Художественный совет, очищенный от либеральной «афанасьевщины», понимал и одобрял Нелли Рудольфовну с полузвука. Инакомыслия, которое пресекалось в масштабе страны, она и в масштабе совета не допускала.
Находясь в климактерическом периоде, Нелли Рудольфовна помножила негативные свойства настигшего ее возраста на качества, которые сделали ее двойником Миледи.
Однажды брат сказал:
— Изучение эволюции и трансформации, — Игорь любил такие слова, — человеческого характера — любопытнейшая ветвь психологии.
Если так, о характере Нелли Рудольфовны следовало написать диссертацию. Эта диссертация показала бы, как под напором сложностей и агрессии обстоятельств человек становится своей противоположностью.
— За что она так ополчается против нас? — спросила как-то Даша Ивана Васильевича.
И он, не позволявший себе разглашать тайны чужих судеб, все-таки рассказал. Потому, что Даша его просила, и потому, что хотел остеречь ее.
Нелли приехала в Москву доброй девочкой.
Если бы в анкетах были вопросы «Даровита ли?», «Хороша ли собой?», она бы имела право отвечать: «Безусловно».
Смутило слегка ее отчество «Рудольфовна». Но Нелли объяснила, что в роду были немцы. Комиссия свободно вздохнула: немецкие предки минусом не являлись. Поскребли в затылках и по поводу фамилии «Крысовская». Оказалось, что и поляки в роду имелись. Но и поляки минусом не считались.
Произошло самое ошеломляющее событие в жизни Нелли: ее, девочку из Смоленска, сразу и без ходатайств зачислили в Институт театрального искусства. После краткой паузы настиг второй ошеломляющий факт: она влюбилась в Афанасьева. А потом разразилось землетрясение, которое сотрясало Нелли в течение всей ее жизни: Афанасьев в нее не влюбился. А увлекся «студенточкой» с факультета музыкальной комедии, «шансоньеткой», «дрыгоножкой», «певичкой», как позже Нелли стала именовать жену Афанасьева. Конечно, «шансоньетка», по мнению Нелли, не была достойна его внимания. Но, к несчастью, кто достоин, а кто не достоин, решала не Нелли, а он сам.

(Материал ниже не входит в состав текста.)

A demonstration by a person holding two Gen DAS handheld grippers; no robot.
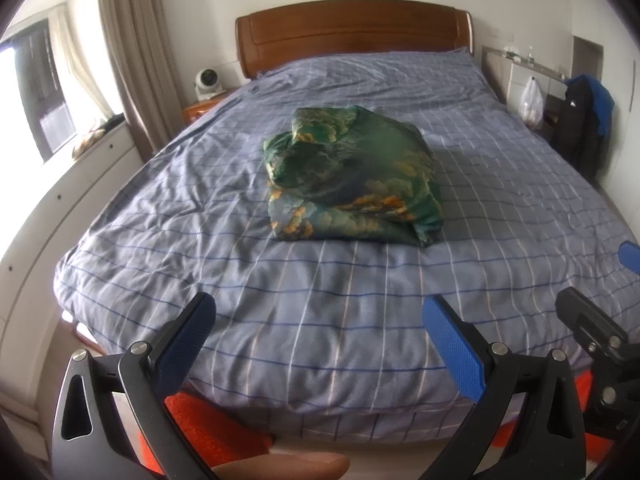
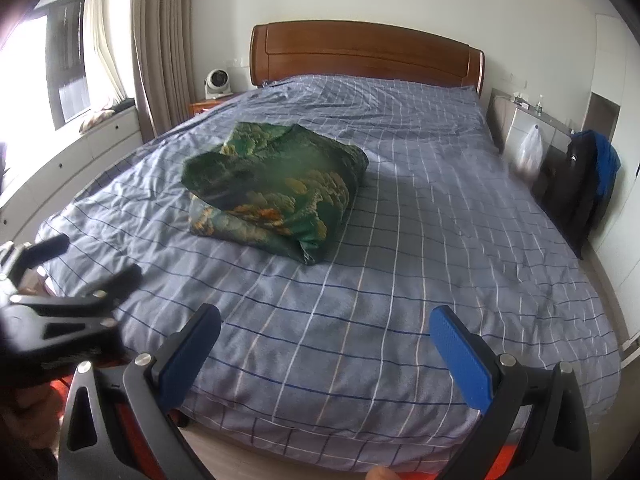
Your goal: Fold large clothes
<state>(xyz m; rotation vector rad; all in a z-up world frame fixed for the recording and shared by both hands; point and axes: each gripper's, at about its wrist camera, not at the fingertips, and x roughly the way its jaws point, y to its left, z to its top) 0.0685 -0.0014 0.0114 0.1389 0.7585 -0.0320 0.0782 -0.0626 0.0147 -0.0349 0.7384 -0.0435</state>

— Супруга Жан-Жака Руссо тоже была легкомысленной женщиной, — сообщил Игорь, когда мы с ним обсуждали эту историю. — Ничего… Это не помешало Руссо остаться Руссо.
Может, следуя примеру Жан-Жака, Афанасьев, студент первого курса, на «дрыгоножке» женился. Нелли казалось, что этим поступком он благородно пытался остановить ее, упредить, что никаких перспектив у нее нет. Он ни о чем таком и думать не думал… Но ревность, препятствия, тяжкость борьбы за него обманывали воображение и распаляли страсть.
Она болезненно интересовалась, какое количество ранних браков в стране распадается. А узнав, что процент очень велик и год от года растет, обрела уверенность, что еще может стать не только любящей, но и любимой. Если б разрушились вообще все ранние браки, она бы скрепя сердце, которое все еще было добрым, аплодировала такой разрухе.
Так как всеобщая разруха, однако, не наступала, Нелли вознамерилась покорить Афанасьева актерским триумфом. Сперва она простодушно рассчитывала лишь на природный дар и природой данную внешность. Но выяснилось, что этого недостаточно.
Ее обольщали, преследовали открыто и замаскированно… Предлагали сниматься в фильмах, которые, случалось, вовсе не собирались снимать. Постепенно она осознала, что должна будет получать гонорары в рублях, а платить «гонорары» — натурой. Быть возлюбленной ей всегда предлагали не иначе как во имя прекрасного. Банально повторяясь в приемах и методах, уверяли: чтобы помочь актрисе, в нее надо «проникнуть» (в переносном, но и буквальном смысле этого слова).